__Work to complete__
Return each line of the data below verbatim; pictures are to be left out.

__Dataset content__
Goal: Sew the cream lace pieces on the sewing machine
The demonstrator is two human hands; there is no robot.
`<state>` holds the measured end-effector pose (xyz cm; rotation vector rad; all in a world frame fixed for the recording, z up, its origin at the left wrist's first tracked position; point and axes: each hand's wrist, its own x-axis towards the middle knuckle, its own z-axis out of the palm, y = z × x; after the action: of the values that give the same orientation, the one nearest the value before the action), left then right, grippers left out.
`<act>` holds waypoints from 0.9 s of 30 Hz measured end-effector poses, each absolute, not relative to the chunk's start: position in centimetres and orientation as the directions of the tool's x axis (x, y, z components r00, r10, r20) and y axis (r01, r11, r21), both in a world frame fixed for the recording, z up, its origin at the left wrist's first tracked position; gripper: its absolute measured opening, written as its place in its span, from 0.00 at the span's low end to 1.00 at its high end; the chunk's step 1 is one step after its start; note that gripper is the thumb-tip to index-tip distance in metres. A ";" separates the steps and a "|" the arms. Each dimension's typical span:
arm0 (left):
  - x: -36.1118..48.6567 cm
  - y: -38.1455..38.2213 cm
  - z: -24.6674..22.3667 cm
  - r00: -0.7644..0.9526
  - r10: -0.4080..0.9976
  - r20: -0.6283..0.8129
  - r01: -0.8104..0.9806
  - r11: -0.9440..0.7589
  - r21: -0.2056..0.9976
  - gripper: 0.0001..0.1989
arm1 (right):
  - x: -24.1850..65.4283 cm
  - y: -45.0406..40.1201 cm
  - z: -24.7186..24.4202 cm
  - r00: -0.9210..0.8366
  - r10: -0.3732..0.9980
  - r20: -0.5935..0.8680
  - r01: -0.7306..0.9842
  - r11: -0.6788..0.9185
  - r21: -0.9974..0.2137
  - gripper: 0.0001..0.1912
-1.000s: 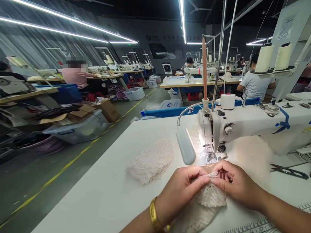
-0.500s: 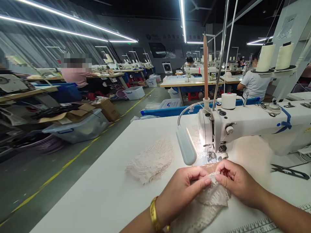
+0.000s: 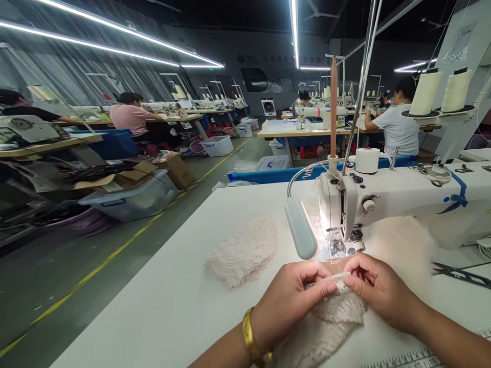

__Written reply__
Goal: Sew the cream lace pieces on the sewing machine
The demonstrator is two human hands; there is no robot.
`<state>` holds the measured end-effector pose (xyz cm; rotation vector rad; all in a world frame fixed for the recording, z up, its origin at the left wrist's first tracked position; point and axes: each hand's wrist, its own x-axis towards the middle knuckle, its own z-axis out of the palm, y = z × x; after the action: of the values that give the same orientation, the one nearest the value before the action), left then right, grippers left out.
`<act>` holds waypoints from 0.9 s of 30 Hz measured end-effector poses, each absolute, not relative to the chunk's start: position in centimetres and orientation as the directions of the tool's x axis (x, y, z components r00, r10, r20) and y axis (r01, r11, r21), both in a world frame fixed for the recording, z up, its origin at the left wrist's first tracked position; gripper: its absolute measured opening, written as its place in its span, from 0.00 at the span's low end to 1.00 at its high end; the chunk's step 1 is one step after its start; note that gripper is the thumb-tip to index-tip distance in metres. A ";" separates the steps and a "|" the arms. Each dimension's typical span:
arm0 (left):
  - x: -36.1118..48.6567 cm
  - y: -38.1455..38.2213 cm
  - z: -24.6674..22.3667 cm
  - r00: -0.7644..0.9526
  - r10: -0.4080..0.9976
  - r20: -0.6283..0.8129
  - r01: -0.8104..0.9806
  - r11: -0.9440..0.7589
  - r21: -0.2056..0.9976
  - gripper: 0.0001..0.1989
arm1 (right):
  - x: -24.1850..65.4283 cm
  - y: -45.0406..40.1201 cm
  - z: -24.7186..24.4202 cm
  - r00: -0.9210..0.8366
  - r10: -0.3732..0.9980
  - r20: -0.5935..0.8680
  - r01: -0.7306..0.9842
  - r11: -0.6788..0.9185
  - r21: -0.9974..0.2137
  - gripper: 0.0001..0.1912
-1.000s: 
-0.500s: 
+0.000s: 

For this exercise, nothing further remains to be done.